> [Task directions]:
The required output is the complete data, repeated without alteration.

> [Recorded data]:
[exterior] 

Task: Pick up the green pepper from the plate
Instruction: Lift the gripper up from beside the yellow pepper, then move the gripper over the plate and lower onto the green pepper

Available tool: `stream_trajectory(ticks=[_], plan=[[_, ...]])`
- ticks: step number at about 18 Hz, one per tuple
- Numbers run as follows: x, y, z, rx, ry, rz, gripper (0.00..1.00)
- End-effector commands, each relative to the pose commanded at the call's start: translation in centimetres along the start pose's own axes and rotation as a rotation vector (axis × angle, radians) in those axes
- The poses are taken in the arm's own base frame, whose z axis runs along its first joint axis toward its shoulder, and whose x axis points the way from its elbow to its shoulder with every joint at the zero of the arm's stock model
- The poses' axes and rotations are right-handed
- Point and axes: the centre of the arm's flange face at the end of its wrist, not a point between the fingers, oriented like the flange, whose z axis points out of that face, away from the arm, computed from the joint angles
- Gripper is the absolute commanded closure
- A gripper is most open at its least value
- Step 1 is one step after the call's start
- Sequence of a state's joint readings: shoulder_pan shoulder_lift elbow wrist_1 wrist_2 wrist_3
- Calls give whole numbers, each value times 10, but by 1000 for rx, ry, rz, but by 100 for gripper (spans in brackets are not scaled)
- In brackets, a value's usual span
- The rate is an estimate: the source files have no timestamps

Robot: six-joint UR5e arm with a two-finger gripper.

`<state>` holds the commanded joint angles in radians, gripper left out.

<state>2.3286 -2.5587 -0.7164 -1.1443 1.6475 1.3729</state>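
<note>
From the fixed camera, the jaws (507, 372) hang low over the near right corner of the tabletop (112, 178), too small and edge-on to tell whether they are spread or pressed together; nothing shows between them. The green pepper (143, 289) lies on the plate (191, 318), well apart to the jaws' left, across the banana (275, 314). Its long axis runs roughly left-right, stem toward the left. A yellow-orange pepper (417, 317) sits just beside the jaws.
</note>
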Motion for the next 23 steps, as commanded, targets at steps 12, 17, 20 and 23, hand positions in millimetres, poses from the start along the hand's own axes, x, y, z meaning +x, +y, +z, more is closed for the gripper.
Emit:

> [Reply to the task]:
[exterior] 

Task: Pick up the green pepper from the plate
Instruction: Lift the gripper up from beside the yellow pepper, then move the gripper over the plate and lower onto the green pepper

Available tool: `stream_trajectory(ticks=[_], plan=[[_, ...]])`
- ticks: step number at about 18 Hz, one per tuple
- Numbers run as follows: x, y, z, rx, ry, rz, gripper (0.00..1.00)
- End-effector commands, each relative to the pose commanded at the call's start: translation in centimetres along the start pose's own axes and rotation as a rotation vector (axis × angle, radians) in those axes
- The poses are taken in the arm's own base frame, whose z axis runs along its first joint axis toward its shoulder, and whose x axis points the way from its elbow to its shoulder with every joint at the zero of the arm's stock model
- The poses' axes and rotations are right-handed
- Point and axes: the centre of the arm's flange face at the end of its wrist, not a point between the fingers, oriented like the flange, whose z axis points out of that face, away from the arm, computed from the joint angles
- Gripper is the absolute commanded closure
- A gripper is most open at its least value
- Step 1 is one step after the call's start
- Sequence of a state's joint readings: shoulder_pan shoulder_lift elbow wrist_1 wrist_2 wrist_3
- Calls give whole numbers, each value times 10, but by 1000 for rx, ry, rz, but by 100 for gripper (spans in brackets are not scaled)
- In brackets, a value's usual span
- The rate is an estimate: the source files have no timestamps

Robot: six-joint UR5e arm with a two-finger gripper.

`<state>` holds the commanded joint angles in radians, gripper left out.

<state>2.3286 -2.5587 -0.7164 -1.1443 1.6475 1.3729</state>
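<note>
From the fixed camera, the jaws (507, 372) hang low over the near right corner of the tabletop (112, 178), too small and edge-on to tell whether they are spread or pressed together; nothing shows between them. The green pepper (143, 289) lies on the plate (191, 318), well apart to the jaws' left, across the banana (275, 314). Its long axis runs roughly left-right, stem toward the left. A yellow-orange pepper (417, 317) sits just beside the jaws.
</note>
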Motion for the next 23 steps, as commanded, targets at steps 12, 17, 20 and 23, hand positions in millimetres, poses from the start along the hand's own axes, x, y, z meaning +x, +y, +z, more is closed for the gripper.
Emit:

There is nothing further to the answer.